Che senso ha? Scritte come LIBBERI TUTTI o PARTIGGIANO A TUTTO SPIANO dovrebbero servire a risvegliare le coscienze sopite del popolo o, se non altro, a dargli fastidio, a cosa servono se le puoi vedere solo tu e i tuoi amici? È come mettere i poster nella propria cameretta. Vuoi sovvertire l’ordine economico mondiale e non hai nemmeno voglia di andare a scrivere le tue frasi rivoluzionarie un po’ più in là? Non so, tipo a Borgo Panigale, dove magari c’è davvero qualche esemplare del famoso e leggendario popolo. Un rivoluzionario non dovrebbe essere così pigro, se no sembra che non ci tenga.
Per esempio, guarda che bei muri ci sono a Treviso


sembra che aspettino solo qualcuno che li faccia parlare. Quale posto migliore per scrivere un bel LEGA MERDA? A Treviso c’è tutto l’occorrente per fare la rivoluzione: tanti muri puliti su cui scrivere e una folla di leghisti che ci resterebbe malissimo.
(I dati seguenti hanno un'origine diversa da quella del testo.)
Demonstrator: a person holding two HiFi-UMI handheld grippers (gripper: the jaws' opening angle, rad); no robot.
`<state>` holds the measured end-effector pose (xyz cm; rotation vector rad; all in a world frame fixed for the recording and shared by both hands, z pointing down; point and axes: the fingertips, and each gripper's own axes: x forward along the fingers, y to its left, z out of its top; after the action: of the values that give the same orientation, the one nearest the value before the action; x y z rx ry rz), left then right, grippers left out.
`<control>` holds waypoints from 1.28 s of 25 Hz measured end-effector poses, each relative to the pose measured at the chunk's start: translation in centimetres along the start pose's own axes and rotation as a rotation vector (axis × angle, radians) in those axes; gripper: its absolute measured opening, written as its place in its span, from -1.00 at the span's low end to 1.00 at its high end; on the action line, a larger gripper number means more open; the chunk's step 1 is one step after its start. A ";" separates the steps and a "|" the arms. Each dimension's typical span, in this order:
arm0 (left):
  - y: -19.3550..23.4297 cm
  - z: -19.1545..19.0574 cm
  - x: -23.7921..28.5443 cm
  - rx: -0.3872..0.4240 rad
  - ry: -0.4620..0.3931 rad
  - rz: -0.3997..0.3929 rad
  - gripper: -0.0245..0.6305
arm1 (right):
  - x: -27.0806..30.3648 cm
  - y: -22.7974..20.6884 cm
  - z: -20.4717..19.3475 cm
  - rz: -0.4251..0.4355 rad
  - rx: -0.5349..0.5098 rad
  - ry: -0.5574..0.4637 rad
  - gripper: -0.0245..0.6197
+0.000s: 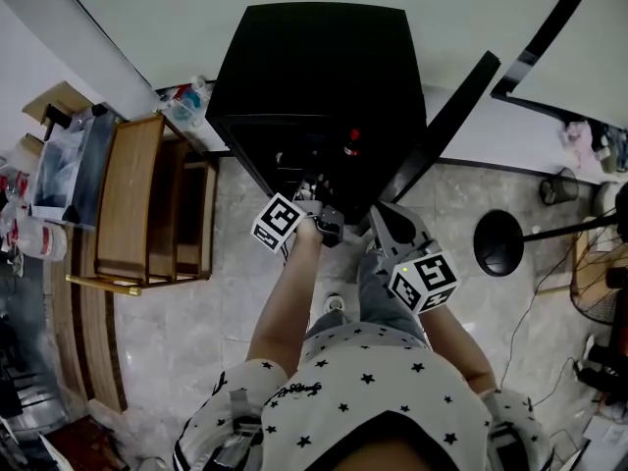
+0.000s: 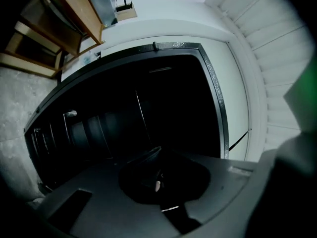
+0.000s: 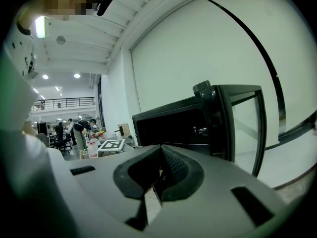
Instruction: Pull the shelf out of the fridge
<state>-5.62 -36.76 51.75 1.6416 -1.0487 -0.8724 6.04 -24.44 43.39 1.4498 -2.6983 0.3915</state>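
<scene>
A black mini fridge (image 1: pixel 314 67) stands on the floor against the wall, with its door (image 1: pixel 442 126) swung open to the right. My left gripper (image 1: pixel 316 214) reaches into the fridge's opening. Its jaws (image 2: pixel 157 155) are shut, facing the dark interior (image 2: pixel 124 118), where faint wire lines of a shelf (image 2: pixel 142 114) show. The dark hides whether anything sits between the pads. My right gripper (image 1: pixel 385 226) hangs just right of the left one, outside the opening. It (image 3: pixel 159 162) is shut and empty, and looks up at the fridge (image 3: pixel 173 123) and door (image 3: pixel 242 123).
A wooden shelving unit (image 1: pixel 147 204) stands left of the fridge, with bottles (image 1: pixel 186 96) behind it. A round black stand base (image 1: pixel 500 243) and cables lie on the floor to the right. People (image 3: pixel 79 130) work far off in the hall.
</scene>
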 end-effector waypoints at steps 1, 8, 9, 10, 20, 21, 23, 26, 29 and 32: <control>0.0 -0.1 0.5 -0.009 0.000 -0.015 -0.89 | 0.1 -0.2 0.0 0.002 0.002 0.000 -0.94; 1.3 -0.5 4.3 -0.108 -0.041 -0.072 -0.68 | 0.7 -1.8 0.2 0.008 0.007 0.005 -0.94; 1.5 -0.4 4.8 -0.126 -0.053 -0.079 -0.58 | 0.7 -2.0 0.2 0.008 0.008 0.006 -0.94; 1.7 -0.3 5.2 -0.142 -0.065 -0.085 -0.54 | 0.8 -2.2 0.3 0.009 0.008 0.007 -0.94; 3.9 1.3 8.6 -0.220 -0.152 -0.087 -0.41 | 1.9 -3.3 0.4 0.033 0.004 0.023 -0.94; 4.0 1.4 9.0 -0.220 -0.155 -0.089 -0.41 | 1.9 -3.4 0.4 0.035 0.004 0.025 -0.94; 4.1 1.6 9.7 -0.219 -0.160 -0.094 -0.41 | 2.1 -3.5 0.3 0.040 0.003 0.032 -0.94; 4.0 1.8 10.8 -0.214 -0.159 -0.112 -0.41 | 2.2 -3.7 0.3 0.047 0.002 0.043 -0.94; 4.1 2.1 11.6 -0.219 -0.165 -0.137 -0.41 | 2.2 -3.9 0.1 0.053 -0.002 0.052 -0.94; 4.2 2.5 12.1 -0.228 -0.174 -0.163 -0.41 | 2.4 -4.0 0.0 0.057 -0.005 0.060 -0.94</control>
<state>-4.31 -49.54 54.22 1.4932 -0.9029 -1.2151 8.02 -28.47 44.59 1.3396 -2.6961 0.4246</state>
Secondo me, fra una manifestazione contro i costi della mensa studentesca (4,50 €) e l’occupazione di una biblioteca pubblica da adibire a sala giochi privata, ogni rivoluzionario che si rispetti dovrebbe trovare il tempo di andare a Treviso e ricoprire tutta la città di scritte.
Invece no, questi scrivono solo sui muri di Bologna, la città più accogliente e tollerante d'Italia. Muri vecchi di secoli che saprebbero benissimo parlare da soli.